ETSU researchers identify a compound that may prevent atherosclerosis – A small molecule compound called phosphoethanolamine (PEt) may prevent the development of atherosclerosis. This compound, PEt, acts through a serum protein known as C-reactive protein (CRP). CRP is the same protein whose serum levels, as confirmed by the American Heart Association, correlate with the occurrence of cardiovascular disease in the general population.
Researchers at ETSU found that PEt-complexed CRP is able to capture low-density lipoprotein (LDL) cholesterol in human serum – often referred to as the “bad cholesterol” – which is linked to atherosclerosis.

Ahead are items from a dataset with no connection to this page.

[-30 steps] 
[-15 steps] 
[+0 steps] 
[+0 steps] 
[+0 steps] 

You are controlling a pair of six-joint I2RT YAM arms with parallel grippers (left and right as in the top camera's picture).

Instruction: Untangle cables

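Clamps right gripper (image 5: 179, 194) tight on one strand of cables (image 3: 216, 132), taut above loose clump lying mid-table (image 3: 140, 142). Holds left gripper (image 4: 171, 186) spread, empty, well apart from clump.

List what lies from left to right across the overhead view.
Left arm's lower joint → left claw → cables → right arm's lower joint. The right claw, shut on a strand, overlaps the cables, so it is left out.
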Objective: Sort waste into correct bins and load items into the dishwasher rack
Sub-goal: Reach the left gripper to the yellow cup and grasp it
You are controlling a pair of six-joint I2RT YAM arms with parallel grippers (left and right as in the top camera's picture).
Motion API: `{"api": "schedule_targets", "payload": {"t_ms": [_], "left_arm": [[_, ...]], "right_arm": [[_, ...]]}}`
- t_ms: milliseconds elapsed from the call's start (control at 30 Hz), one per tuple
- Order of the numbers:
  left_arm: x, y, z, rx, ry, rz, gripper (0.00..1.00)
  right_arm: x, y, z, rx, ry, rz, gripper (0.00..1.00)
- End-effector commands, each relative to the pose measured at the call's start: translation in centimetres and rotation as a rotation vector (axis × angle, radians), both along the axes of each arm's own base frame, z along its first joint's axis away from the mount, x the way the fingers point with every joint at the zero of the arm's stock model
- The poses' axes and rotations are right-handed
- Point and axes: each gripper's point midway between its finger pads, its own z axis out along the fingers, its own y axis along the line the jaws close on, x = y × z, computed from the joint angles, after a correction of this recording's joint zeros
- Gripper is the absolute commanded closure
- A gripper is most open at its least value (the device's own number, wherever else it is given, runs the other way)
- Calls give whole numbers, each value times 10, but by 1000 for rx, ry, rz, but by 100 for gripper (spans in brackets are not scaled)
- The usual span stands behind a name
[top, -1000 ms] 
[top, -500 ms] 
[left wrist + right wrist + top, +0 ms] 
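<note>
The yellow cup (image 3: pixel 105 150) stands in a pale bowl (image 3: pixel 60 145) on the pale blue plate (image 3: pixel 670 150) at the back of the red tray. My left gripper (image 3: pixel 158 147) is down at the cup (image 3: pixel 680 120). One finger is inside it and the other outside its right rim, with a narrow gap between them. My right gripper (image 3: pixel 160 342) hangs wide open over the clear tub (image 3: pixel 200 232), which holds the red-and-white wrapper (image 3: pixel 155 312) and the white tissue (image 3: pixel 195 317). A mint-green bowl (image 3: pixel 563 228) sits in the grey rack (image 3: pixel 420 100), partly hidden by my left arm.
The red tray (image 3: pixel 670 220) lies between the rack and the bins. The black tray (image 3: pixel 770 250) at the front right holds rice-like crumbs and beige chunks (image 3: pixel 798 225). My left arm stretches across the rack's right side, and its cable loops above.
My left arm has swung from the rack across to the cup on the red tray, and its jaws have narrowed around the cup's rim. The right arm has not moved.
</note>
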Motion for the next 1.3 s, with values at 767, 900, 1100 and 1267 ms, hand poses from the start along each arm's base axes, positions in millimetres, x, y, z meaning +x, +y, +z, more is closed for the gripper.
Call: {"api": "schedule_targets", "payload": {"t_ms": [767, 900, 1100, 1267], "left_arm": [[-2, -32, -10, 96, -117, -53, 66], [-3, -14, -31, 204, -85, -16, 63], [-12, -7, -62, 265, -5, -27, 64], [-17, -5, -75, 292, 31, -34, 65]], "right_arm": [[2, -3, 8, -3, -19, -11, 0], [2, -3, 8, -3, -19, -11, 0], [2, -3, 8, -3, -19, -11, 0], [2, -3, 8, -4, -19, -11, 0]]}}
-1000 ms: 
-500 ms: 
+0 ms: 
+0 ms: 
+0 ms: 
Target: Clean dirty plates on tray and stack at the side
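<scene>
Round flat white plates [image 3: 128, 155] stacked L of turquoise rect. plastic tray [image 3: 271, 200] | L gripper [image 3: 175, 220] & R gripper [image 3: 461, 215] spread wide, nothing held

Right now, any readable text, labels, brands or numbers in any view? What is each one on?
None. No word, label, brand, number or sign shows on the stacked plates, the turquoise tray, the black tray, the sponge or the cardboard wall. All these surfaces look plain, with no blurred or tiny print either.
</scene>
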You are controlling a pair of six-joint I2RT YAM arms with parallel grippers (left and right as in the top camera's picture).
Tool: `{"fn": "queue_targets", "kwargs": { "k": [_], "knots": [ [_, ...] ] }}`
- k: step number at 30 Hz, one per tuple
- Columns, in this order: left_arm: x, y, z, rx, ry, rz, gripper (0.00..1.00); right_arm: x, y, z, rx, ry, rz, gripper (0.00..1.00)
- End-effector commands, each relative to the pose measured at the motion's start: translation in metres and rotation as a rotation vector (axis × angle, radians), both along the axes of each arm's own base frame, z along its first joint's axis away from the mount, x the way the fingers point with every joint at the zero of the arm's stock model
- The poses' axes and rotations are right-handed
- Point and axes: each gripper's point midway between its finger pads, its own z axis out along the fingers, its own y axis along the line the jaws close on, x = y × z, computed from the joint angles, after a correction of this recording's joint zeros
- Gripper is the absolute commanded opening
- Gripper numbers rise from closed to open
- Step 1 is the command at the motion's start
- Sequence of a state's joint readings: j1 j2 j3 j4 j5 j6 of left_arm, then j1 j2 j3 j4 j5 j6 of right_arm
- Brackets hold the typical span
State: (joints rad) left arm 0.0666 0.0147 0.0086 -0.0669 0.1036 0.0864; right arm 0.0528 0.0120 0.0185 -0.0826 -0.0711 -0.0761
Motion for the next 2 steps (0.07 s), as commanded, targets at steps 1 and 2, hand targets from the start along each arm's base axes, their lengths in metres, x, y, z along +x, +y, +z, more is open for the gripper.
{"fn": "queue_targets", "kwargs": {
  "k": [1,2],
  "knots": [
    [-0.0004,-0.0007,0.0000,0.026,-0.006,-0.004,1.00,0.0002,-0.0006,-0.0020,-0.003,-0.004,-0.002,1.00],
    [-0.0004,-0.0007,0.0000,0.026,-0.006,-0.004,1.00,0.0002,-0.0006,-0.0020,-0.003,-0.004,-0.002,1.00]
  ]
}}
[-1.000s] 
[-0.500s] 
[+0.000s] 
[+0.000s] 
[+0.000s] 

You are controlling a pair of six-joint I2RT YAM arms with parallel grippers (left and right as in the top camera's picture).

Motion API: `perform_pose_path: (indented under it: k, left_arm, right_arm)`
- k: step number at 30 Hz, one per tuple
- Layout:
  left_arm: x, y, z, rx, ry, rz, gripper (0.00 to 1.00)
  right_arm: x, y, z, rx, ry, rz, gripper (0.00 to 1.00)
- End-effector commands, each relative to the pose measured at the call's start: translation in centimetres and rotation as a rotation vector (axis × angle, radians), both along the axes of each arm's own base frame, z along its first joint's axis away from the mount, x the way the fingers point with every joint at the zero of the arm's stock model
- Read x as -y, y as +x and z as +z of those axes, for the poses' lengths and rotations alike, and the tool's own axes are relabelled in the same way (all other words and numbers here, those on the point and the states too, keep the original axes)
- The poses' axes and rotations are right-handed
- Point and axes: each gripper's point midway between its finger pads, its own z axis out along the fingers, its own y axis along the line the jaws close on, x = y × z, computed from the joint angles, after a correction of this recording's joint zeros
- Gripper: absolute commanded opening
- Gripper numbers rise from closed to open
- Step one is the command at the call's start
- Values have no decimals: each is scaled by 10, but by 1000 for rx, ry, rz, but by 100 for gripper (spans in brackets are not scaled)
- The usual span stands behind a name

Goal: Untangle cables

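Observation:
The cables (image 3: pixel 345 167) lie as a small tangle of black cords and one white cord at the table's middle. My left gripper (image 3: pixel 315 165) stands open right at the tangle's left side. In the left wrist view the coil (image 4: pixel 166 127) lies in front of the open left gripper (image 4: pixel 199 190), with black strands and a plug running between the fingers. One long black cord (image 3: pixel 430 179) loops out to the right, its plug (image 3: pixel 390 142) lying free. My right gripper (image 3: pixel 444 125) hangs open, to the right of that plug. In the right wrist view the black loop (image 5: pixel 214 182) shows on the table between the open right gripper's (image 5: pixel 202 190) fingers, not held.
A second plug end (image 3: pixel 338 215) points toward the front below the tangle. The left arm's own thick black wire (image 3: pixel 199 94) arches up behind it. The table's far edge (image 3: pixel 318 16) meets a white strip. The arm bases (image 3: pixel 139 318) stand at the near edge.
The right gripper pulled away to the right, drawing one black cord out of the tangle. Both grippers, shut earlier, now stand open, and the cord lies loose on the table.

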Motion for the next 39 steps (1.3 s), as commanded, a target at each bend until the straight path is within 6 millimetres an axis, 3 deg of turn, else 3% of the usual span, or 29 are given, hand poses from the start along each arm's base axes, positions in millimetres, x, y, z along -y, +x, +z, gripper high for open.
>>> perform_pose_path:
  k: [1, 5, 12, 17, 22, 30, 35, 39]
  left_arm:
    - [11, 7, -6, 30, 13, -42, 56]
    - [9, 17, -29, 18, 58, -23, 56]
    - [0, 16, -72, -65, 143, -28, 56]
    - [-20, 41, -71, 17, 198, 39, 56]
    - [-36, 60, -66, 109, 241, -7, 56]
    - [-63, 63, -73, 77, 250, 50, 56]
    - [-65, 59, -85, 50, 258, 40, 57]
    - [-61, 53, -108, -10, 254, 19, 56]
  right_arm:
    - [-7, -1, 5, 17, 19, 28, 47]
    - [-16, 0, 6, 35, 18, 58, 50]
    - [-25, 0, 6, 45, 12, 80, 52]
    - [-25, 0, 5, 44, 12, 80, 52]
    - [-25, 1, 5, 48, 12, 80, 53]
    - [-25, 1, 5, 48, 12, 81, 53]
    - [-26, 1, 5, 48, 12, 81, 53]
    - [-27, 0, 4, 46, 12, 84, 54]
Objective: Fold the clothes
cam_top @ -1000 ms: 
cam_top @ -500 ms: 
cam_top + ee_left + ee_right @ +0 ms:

Dr. Alok Agrawal, associate professor of pharmacology, says CRP in its original form does not bind to LDL, but when CRP is complexed with PEt, the binding to LDL will occur.
“CRP-bound LDL, through PEt, is totally inactive and is not engulfed by the macrophages present in the arterial wall. CRP-bound LDL did not transform human macrophages into LDL-loaded foam cells which contribute to the development of atherosclerosis. If macrophages don’t engulf LDL, then there will be no blockage in the arteries,” Agrawal said, adding that PEt-complexed CRP did not bind to high-density lipoprotein (HDL) cholesterol, the “good cholesterol” in the serum.
An earlier study had revealed that CRP would bind to LDL that had been oxidized or altered from its native, or original, state. Agrawal’s research team also found that PEt enhanced dramatically the binding of CRP to such modified forms of LDL.
Though the findings are still early, Agrawal suspects that the CRP-PEt complexes may prove effective in both reducing LDL cholesterol levels in the blood and in preventing formation of LDL-loaded macrophage foam cells in the arterial wall. Both are crucial in the process of atherosclerosis.